## Exercise prompt
An exact copy of all the lines below is required, with every image left out.

## Data under study
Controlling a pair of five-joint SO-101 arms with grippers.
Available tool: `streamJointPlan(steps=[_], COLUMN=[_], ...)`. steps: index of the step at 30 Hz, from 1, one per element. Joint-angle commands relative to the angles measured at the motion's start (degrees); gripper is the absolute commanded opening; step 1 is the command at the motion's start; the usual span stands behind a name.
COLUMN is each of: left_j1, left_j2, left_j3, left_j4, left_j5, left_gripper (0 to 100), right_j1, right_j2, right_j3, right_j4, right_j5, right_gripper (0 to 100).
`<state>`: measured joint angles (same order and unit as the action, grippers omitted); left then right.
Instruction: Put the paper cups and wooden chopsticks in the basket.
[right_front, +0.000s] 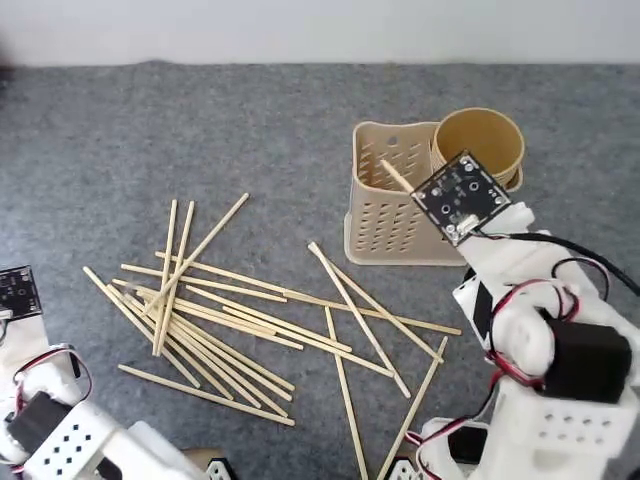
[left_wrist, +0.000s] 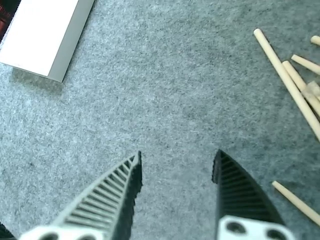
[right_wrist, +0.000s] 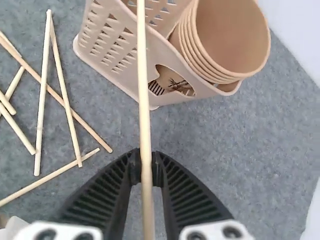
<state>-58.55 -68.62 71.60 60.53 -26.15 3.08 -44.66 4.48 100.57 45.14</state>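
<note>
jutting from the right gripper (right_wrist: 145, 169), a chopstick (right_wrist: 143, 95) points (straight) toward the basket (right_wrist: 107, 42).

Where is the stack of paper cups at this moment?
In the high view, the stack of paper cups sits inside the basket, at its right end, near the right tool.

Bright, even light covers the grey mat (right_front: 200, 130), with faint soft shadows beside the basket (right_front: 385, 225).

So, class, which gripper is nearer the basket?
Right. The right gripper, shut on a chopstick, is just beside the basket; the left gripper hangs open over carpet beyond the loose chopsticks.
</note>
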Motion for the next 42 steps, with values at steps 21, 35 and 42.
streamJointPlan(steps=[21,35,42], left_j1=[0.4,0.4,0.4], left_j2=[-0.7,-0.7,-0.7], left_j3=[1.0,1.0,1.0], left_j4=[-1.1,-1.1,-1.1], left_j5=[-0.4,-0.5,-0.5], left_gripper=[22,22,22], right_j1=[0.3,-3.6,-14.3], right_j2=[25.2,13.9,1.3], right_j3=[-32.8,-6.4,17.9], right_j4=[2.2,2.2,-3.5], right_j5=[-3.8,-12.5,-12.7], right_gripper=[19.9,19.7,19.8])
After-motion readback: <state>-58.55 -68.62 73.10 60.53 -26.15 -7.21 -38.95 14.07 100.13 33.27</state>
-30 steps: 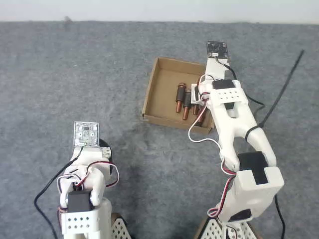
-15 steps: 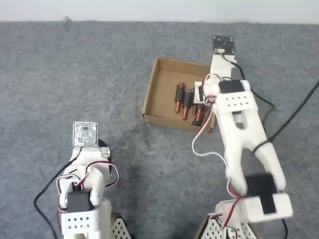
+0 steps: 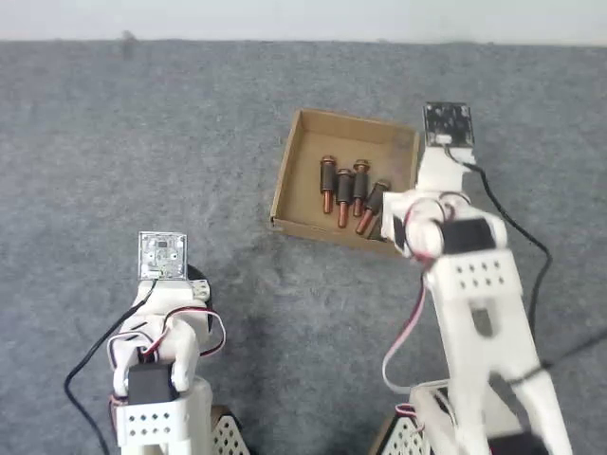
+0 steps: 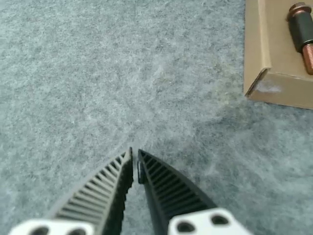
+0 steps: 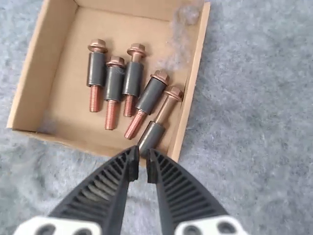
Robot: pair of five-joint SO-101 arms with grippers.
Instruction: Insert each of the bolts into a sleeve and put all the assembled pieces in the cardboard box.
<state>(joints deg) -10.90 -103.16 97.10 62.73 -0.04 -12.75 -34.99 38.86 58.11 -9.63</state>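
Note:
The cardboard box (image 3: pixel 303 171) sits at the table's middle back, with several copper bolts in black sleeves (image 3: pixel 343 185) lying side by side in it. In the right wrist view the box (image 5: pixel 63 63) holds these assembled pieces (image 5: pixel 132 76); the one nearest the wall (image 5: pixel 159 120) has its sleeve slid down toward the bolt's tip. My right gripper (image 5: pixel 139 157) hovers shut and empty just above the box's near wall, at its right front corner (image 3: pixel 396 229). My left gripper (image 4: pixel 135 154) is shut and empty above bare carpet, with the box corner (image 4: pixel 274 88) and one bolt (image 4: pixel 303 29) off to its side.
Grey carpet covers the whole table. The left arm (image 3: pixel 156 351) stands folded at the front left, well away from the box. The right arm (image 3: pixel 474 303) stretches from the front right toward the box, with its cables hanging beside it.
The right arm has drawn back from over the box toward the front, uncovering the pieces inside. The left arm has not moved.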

## Result of the task
Controlling a pair of five-joint SO-101 arms with grippers.
Available tool: `streamJointPlan(steps=[_], COLUMN=[_], ...)`. steps: index of the step at 30 Hz, from 1, one per element. Joint-angle commands relative to the angles measured at the motion's start (degrees); gripper is the absolute commanded opening; step 1 is the command at the motion's start; the usual span stands behind a name.
COLUMN is each of: left_j1, left_j2, left_j3, left_j4, left_j5, left_gripper (0 to 100), right_j1, right_j2, right_j3, right_j4, right_j5, right_gripper (0 to 100).
`<state>`: measured joint angles (same order and unit as the action, grippers omitted); left then right.
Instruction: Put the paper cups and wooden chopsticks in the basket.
[right_front, +0.000s] 
[left_wrist, +0.000s] 
[right_wrist, +0.000s] 
<state>-58.55 -68.62 71.60 60.53 -26.15 3.08 -44.66 4.48 100.57 45.14</state>
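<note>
jutting from the right gripper (right_wrist: 145, 169), a chopstick (right_wrist: 143, 95) points (straight) toward the basket (right_wrist: 107, 42).

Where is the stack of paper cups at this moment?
In the high view, the stack of paper cups sits inside the basket, at its right end, near the right tool.

Bright, even light covers the grey mat (right_front: 200, 130), with faint soft shadows beside the basket (right_front: 385, 225).

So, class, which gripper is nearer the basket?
Right. The right gripper, shut on a chopstick, is just beside the basket; the left gripper hangs open over carpet beyond the loose chopsticks.
</note>
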Motion for the next 42 steps, with values at steps 21, 35 and 42.
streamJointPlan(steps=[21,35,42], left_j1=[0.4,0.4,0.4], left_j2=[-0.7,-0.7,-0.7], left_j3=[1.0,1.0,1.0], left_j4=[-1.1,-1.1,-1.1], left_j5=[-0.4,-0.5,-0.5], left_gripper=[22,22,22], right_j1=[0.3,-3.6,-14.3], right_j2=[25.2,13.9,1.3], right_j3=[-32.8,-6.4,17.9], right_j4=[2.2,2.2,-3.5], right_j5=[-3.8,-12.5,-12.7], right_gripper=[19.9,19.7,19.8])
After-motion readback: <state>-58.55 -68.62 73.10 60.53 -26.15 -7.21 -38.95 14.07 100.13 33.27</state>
-30 steps: 
-15 steps: 
+0 steps: 
+0 steps: 
+0 steps: 
Robot: pair of five-joint SO-101 arms with grippers.
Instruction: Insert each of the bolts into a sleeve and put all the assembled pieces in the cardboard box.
<state>(joints deg) -10.90 -103.16 97.10 62.73 -0.04 -12.75 -34.99 38.86 58.11 -9.63</state>
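Note:
The cardboard box (image 3: pixel 303 171) sits at the table's middle back, with several copper bolts in black sleeves (image 3: pixel 343 185) lying side by side in it. In the right wrist view the box (image 5: pixel 63 63) holds these assembled pieces (image 5: pixel 132 76); the one nearest the wall (image 5: pixel 159 120) has its sleeve slid down toward the bolt's tip. My right gripper (image 5: pixel 139 157) hovers shut and empty just above the box's near wall, at its right front corner (image 3: pixel 396 229). My left gripper (image 4: pixel 135 154) is shut and empty above bare carpet, with the box corner (image 4: pixel 274 88) and one bolt (image 4: pixel 303 29) off to its side.
Grey carpet covers the whole table. The left arm (image 3: pixel 156 351) stands folded at the front left, well away from the box. The right arm (image 3: pixel 474 303) stretches from the front right toward the box, with its cables hanging beside it.
The right arm has drawn back from over the box toward the front, uncovering the pieces inside. The left arm has not moved.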

Nothing further is required for this exercise.